#### REQUIREMENT
Each entry that appears below should be restated word for word.

#### DATA SUPPLIED
* * *
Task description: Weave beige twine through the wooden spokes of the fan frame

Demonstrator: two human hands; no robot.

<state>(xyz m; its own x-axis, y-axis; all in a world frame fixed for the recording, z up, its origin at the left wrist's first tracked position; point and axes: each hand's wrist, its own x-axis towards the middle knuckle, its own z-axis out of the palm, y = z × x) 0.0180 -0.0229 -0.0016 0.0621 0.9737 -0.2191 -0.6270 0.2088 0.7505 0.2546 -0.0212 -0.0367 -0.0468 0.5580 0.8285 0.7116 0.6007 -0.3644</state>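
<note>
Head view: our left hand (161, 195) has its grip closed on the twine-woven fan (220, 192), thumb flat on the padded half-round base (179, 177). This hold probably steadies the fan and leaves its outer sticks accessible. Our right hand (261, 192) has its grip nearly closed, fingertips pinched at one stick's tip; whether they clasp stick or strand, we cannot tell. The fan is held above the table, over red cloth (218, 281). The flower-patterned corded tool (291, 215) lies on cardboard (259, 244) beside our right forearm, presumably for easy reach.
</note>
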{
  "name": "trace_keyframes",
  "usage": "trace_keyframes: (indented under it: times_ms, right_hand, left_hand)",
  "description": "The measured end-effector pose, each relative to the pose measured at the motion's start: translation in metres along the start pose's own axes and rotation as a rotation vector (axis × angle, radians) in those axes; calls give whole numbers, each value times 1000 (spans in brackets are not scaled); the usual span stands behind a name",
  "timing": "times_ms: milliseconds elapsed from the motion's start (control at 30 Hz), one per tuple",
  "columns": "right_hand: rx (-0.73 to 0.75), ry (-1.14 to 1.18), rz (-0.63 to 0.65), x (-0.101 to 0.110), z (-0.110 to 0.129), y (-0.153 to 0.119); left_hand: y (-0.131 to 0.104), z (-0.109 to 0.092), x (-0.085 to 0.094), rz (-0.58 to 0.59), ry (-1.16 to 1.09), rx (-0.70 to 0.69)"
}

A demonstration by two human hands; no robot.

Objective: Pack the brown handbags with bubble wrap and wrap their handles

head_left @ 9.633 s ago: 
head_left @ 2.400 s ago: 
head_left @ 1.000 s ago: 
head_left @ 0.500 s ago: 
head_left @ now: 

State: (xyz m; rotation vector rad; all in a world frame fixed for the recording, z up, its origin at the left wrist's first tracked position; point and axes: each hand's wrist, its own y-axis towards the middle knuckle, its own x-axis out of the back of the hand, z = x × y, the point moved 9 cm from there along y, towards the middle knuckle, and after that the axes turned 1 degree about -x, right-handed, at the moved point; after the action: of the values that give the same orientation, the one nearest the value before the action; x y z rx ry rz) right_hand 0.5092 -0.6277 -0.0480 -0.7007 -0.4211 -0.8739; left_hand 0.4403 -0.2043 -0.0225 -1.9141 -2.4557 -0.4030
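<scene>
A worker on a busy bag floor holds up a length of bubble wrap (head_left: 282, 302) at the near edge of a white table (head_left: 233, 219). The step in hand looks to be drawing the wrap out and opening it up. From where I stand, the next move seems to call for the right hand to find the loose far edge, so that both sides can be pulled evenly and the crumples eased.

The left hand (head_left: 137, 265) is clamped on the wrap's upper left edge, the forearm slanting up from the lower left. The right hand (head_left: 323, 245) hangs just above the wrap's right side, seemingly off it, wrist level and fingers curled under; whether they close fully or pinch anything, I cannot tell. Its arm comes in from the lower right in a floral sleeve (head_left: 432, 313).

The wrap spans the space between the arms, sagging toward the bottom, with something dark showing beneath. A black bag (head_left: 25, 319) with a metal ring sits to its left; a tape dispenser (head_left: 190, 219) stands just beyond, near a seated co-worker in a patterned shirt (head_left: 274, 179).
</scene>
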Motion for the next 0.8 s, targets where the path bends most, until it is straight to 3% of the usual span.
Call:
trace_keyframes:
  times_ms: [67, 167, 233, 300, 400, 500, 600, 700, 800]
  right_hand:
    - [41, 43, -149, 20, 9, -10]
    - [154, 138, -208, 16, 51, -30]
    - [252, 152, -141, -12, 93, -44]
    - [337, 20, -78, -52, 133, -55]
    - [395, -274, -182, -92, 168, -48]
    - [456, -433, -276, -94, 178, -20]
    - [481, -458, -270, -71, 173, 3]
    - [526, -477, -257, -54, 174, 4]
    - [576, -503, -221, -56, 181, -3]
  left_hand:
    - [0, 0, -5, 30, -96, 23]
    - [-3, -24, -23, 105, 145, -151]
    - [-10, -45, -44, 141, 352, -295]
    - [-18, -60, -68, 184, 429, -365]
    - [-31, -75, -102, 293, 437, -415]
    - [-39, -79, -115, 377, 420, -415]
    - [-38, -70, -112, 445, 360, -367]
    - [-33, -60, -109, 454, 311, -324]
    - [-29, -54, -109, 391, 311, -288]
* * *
#### ANSWER
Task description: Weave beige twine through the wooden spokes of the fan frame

Demonstrator: two human hands; no robot.

<state>(xyz m; its own x-axis, y-axis; all in a world frame fixed for the recording, z up, its origin at the left wrist's first tracked position; point and axes: each hand's wrist, its own x-axis towards the middle knuckle, its own z-axis out of the palm, y = z × x) 0.0180 -0.0229 -0.0016 0.0621 0.9737 -0.2191 -0.6270 0.2088 0.7505 0.2546 -0.0212 -0.0367 -0.0468 0.5580 0.8285 0.7116 0.6007 -0.3644</state>
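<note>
Head view: our left hand (161, 195) has its grip closed on the twine-woven fan (220, 192), thumb flat on the padded half-round base (179, 177). This hold probably steadies the fan and leaves its outer sticks accessible. Our right hand (261, 192) has its grip nearly closed, fingertips pinched at one stick's tip; whether they clasp stick or strand, we cannot tell. The fan is held above the table, over red cloth (218, 281). The flower-patterned corded tool (291, 215) lies on cardboard (259, 244) beside our right forearm, presumably for easy reach.
</note>
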{
  "name": "trace_keyframes",
  "usage": "trace_keyframes: (indented under it: times_ms, right_hand, left_hand)",
  "description": "The measured end-effector pose, each relative to the pose measured at the motion's start: translation in metres along the start pose's own axes and rotation as a rotation vector (axis × angle, radians) in those axes; calls give whole numbers, each value times 1000 (spans in brackets are not scaled); the usual span stands behind a name",
  "timing": "times_ms: milliseconds elapsed from the motion's start (control at 30 Hz), one per tuple",
  "columns": "right_hand: rx (-0.73 to 0.75), ry (-1.14 to 1.18), rz (-0.63 to 0.65), x (-0.101 to 0.110), z (-0.110 to 0.129), y (-0.153 to 0.119); left_hand: y (-0.131 to 0.104), z (-0.109 to 0.092), x (-0.085 to 0.094), rz (-0.58 to 0.59), ry (-1.16 to 1.09), rx (-0.70 to 0.69)"
}

A demonstration by two human hands; no robot.

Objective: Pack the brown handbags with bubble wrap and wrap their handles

head_left @ 9.633 s ago: 
head_left @ 2.400 s ago: 
head_left @ 1.000 s ago: 
head_left @ 0.500 s ago: 
head_left @ now: 

State: (xyz m; rotation vector rad; all in a world frame fixed for the recording, z up, its origin at the left wrist's first tracked position; point and axes: each hand's wrist, its own y-axis towards the middle knuckle, its own x-axis out of the back of the hand, z = x × y, the point moved 9 cm from there along y, towards the middle knuckle, and after that the axes turned 1 degree about -x, right-handed, at the moved point; after the action: of the values that give the same orientation, the one nearest the value before the action; x y z rx ry rz) right_hand 0.5092 -0.6277 -0.0480 -0.7007 -0.4211 -0.8739; left_hand 0.4403 -0.2043 -0.0225 -1.9141 -2.4557 -0.4030
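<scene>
A worker on a busy bag floor holds up a length of bubble wrap (head_left: 282, 302) at the near edge of a white table (head_left: 233, 219). The step in hand looks to be drawing the wrap out and opening it up. From where I stand, the next move seems to call for the right hand to find the loose far edge, so that both sides can be pulled evenly and the crumples eased.

The left hand (head_left: 137, 265) is clamped on the wrap's upper left edge, the forearm slanting up from the lower left. The right hand (head_left: 323, 245) hangs just above the wrap's right side, seemingly off it, wrist level and fingers curled under; whether they close fully or pinch anything, I cannot tell. Its arm comes in from the lower right in a floral sleeve (head_left: 432, 313).

The wrap spans the space between the arms, sagging toward the bottom, with something dark showing beneath. A black bag (head_left: 25, 319) with a metal ring sits to its left; a tape dispenser (head_left: 190, 219) stands just beyond, near a seated co-worker in a patterned shirt (head_left: 274, 179).
</scene>
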Motion for the next 0.8 s, targets where the path bends most, until it is straight to 3% of the usual span.
Call:
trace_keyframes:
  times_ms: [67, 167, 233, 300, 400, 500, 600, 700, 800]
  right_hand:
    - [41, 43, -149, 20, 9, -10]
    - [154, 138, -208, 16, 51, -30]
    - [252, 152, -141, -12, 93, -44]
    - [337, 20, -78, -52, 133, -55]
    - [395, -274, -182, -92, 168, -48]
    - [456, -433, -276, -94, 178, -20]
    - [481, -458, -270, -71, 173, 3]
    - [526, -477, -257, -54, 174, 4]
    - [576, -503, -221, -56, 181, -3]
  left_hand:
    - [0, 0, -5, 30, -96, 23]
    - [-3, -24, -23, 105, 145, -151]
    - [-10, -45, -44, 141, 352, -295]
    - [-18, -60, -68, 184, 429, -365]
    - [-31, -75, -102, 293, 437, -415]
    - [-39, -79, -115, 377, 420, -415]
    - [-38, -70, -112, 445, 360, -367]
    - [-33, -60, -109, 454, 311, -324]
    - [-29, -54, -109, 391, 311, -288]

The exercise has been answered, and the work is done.